- Exercise objective
Please print every line of the material below exactly.

----------------

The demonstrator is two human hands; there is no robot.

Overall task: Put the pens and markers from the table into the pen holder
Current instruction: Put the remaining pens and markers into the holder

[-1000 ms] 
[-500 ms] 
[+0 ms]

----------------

- Answer space
The demonstrator is two human hands; there is no robot.

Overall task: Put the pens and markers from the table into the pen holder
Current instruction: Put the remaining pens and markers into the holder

[-1000 ms] 
[-500 ms] 
[+0 ms]

The required output is now complete.